La Conferencia del Episcopado Mexicano pide a quienes gobiernan en el país que la libertad sea una garantía, que la seguridad y la justicia dejen de ser promesas y que las víctimas sean escuchadas. El llamado aparece en un mensaje difundido este 14 de septiembre, durante la conmemoración por la Independencia de México.
El documento, titulado Llamados a la libertad, sostiene que México llega a 2026 con avances en materia de derechos, participación de las mujeres, fortalecimiento institucional y solidaridad frente a desastres. A la vez, advierte que persisten la violencia, la desaparición de personas, la impunidad, la desigualdad y el desplazamiento forzado de comunidades.
Los obispos plantean que la celebración patria no puede apartarse de esas heridas. En su pronunciamiento, llaman a recordar el origen del país para mantener el ánimo de construir y colocan la dignidad humana como eje de las libertades que demandan proteger.
El Episcopado pide que la seguridad y la justicia dejen de ser promesas
La Conferencia del Episcopado Mexicano dirige su exigencia a las autoridades de todos los órdenes de gobierno. Solicita que la libertad no sea tratada como una concesión, sino como un derecho garantizado para la población.
El mensaje también reclama que la seguridad y la justicia tengan resultados. “Que la seguridad y la justicia dejen de ser promesa; y que se escuche a las víctimas”, expone el texto firmado por el obispo de Cuernavaca, Ramón Castro Castro, presidente del organismo, y el obispo auxiliar de México, Héctor M. Pérez Villarreal, secretario general.
En vísperas de proceso electoral para los comicios de 2027, los representantes católicos piden que la discusión pública esté a la altura de la ciudadanía que sostiene al país. La petición se suma a un llamado dirigido a la población para participar, cumplir sus responsabilidades y cuidar a quienes tienen menos.

El Episcopado vincula la libertad con la dignidad de cada persona. Al recordar los Sentimientos de la Nación de José María Morelos y Pavón, señala que la Independencia evocaba la prohibición de la esclavitud, la reducción de la indigencia y la aplicación igualitaria de la ley.
Desde esa visión, el documento incluye la defensa de los derechos humanos y de la igualdad ante la ley. También solicita proteger la libertad de expresión mediante medios plurales, periodistas protegidos y un debate público que no descalifique a quienes piensan de forma distinta.
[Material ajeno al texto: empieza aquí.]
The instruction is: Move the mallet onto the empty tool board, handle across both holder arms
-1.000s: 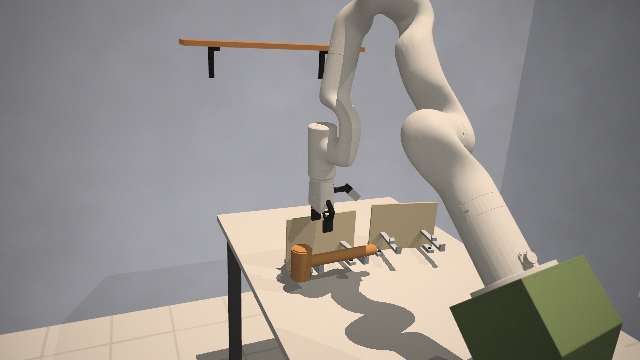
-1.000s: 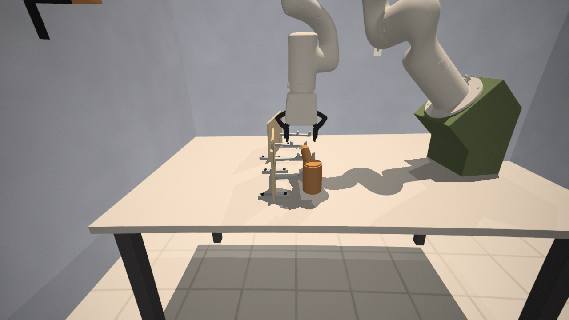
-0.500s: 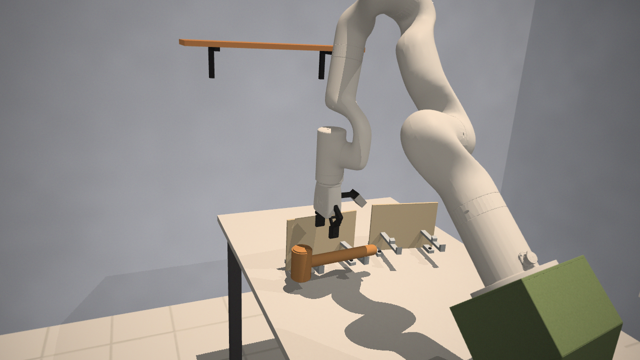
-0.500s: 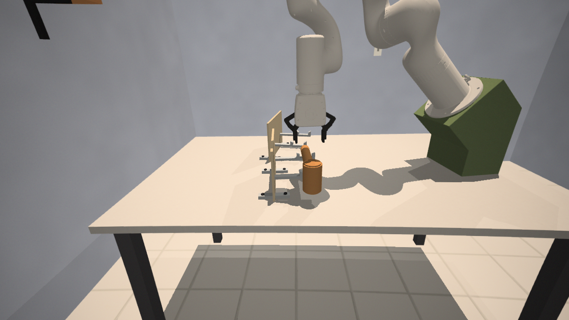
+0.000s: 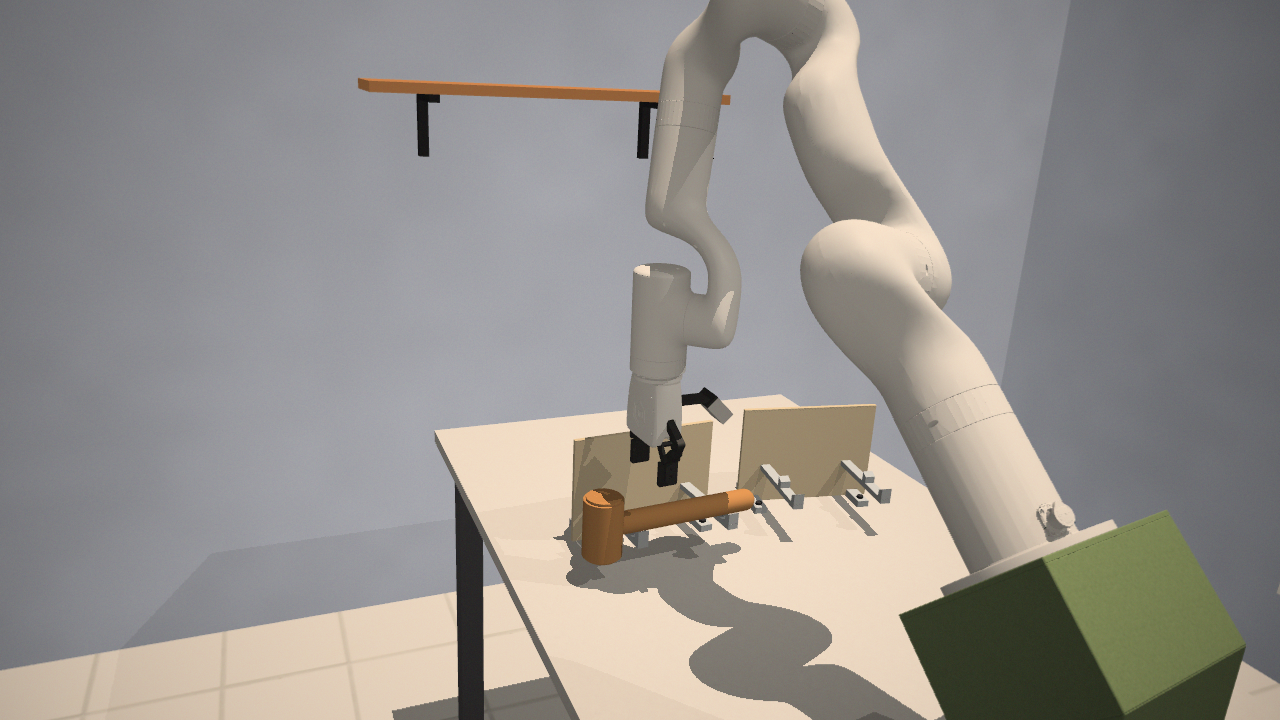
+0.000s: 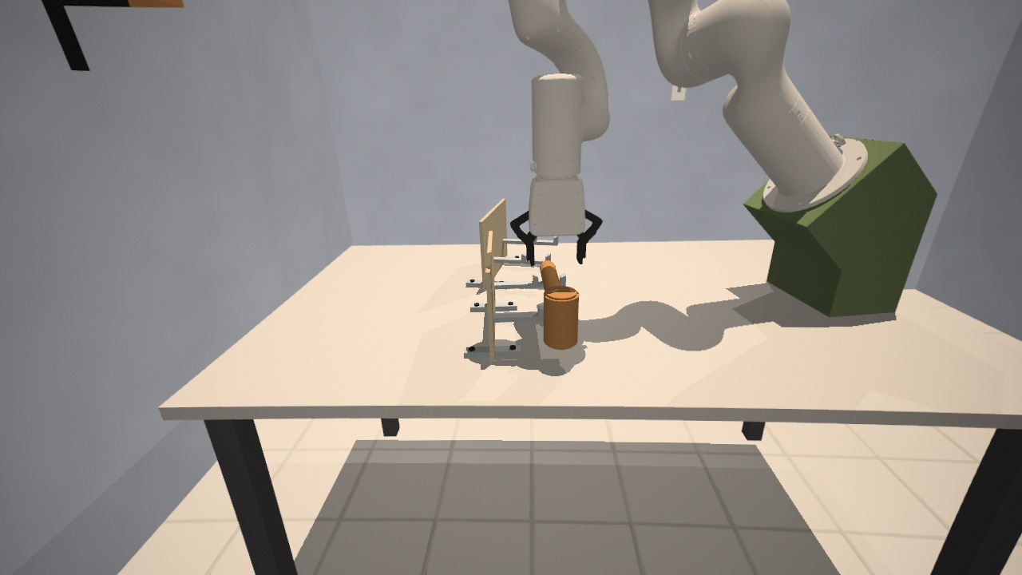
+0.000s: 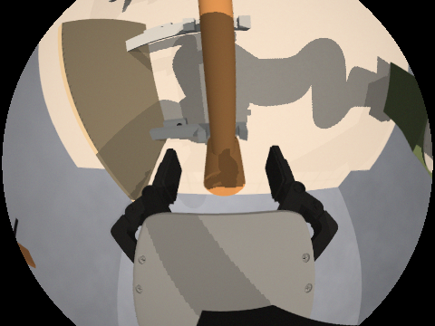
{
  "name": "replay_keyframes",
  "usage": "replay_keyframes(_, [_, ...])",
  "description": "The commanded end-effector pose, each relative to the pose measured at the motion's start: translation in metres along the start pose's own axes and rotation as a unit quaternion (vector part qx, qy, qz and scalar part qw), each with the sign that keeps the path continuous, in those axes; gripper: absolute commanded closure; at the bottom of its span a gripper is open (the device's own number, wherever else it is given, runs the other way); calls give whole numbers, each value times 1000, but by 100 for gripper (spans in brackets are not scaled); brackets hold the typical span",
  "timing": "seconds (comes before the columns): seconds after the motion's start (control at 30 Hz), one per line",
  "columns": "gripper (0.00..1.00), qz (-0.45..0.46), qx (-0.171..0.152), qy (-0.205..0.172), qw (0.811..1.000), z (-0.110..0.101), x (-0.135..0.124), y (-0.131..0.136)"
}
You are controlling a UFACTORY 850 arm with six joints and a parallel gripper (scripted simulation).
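Gripper: your gripper hangs straight down over the mallet's handle with the fingers spread all the way apart and nothing between them. In the wrist view the handle runs right up the gap between the two black fingers, not touching either one.

Height: from the exterior view the fingertips sit just above the handle, not down around it.

Mallet: the mallet lies across both arms of the near board, orange handle roughly level, with the fat head hanging off the outer arm toward the table's edge. The head looks close to the table top, but you can't tell from these views whether it touches.

Handle tip: the rounded end pokes past the inner arm toward the second board.

Near board: the tan board stands upright right behind the mallet, and the gripper partly hides it in the top view.

Empty board: the second board stands just beside the first, on the side nearer the base, and its two grey arms carry nothing.

Arm: the cream arm arches up high from the green pedestal and drops the wrist down vertically.

Table: the beige table carries both boards and the arm's long shadow.

Background: an orange wall shelf on black brackets, well apart from everything.
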State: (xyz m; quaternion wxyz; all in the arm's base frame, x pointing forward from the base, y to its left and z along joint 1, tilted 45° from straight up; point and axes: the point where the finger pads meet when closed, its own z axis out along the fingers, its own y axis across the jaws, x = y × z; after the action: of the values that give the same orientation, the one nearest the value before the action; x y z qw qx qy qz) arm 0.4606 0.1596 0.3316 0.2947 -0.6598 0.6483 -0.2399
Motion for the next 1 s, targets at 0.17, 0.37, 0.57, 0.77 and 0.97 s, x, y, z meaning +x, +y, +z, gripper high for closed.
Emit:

Los obispos añaden que la libertad religiosa no se limita al culto dentro de los templos. La definen como el derecho a creer, educar conforme a las convicciones propias, asociarse, servir y participar públicamente en favor del bien común.
La Iglesia ofrece acompañamiento a víctimas y trabajo comunitario
El mensaje presenta a la Iglesia como parte del tejido social mexicano y enumera las tareas que, de acuerdo con los obispos, realiza en zonas donde persisten necesidades. Menciona a Cáritas, colegios, universidades, fundaciones educativas, casas del migrante, comedores, dispensarios, albergues para mujeres y niños, así como centros de defensa de derechos humanos.
También incluye el acompañamiento a víctimas y sus familias, la reconstrucción comunitaria y las acciones en favor de la paz. Según el Episcopado, esas labores son sostenidas por la aportación libre y, en muchos casos, anónima de millones de fieles.
El organismo afirma que con ese respaldo conserva abiertos miles de templos, a los que define como patrimonio de la Nación y espacios para toda la población, incluso para quienes no comparten la fe católica. “El tejido social, la libertad y la paz en México se sostienen también con el trabajo callado y efectivo de los creyentes”, plantea.

La declaración también recuerda el centenario del Conflicto Religioso de 1926 a 2026. Los obispos lo describen como una confrontación entre personas que compartían fe, cultura y origen, y sostienen que su lección es que las restricciones a la libertad de conciencia dañan a toda la nación.
En otro pasaje, el Episcopado coloca a la Virgen de Guadalupe como referente de unidad nacional. Señala que, rumbo al V Centenario del acontecimiento guadalupano en 2031, la Novena Intercontinental Guadalupana convoca a convertir el amor en encuentro, reconciliación y justicia.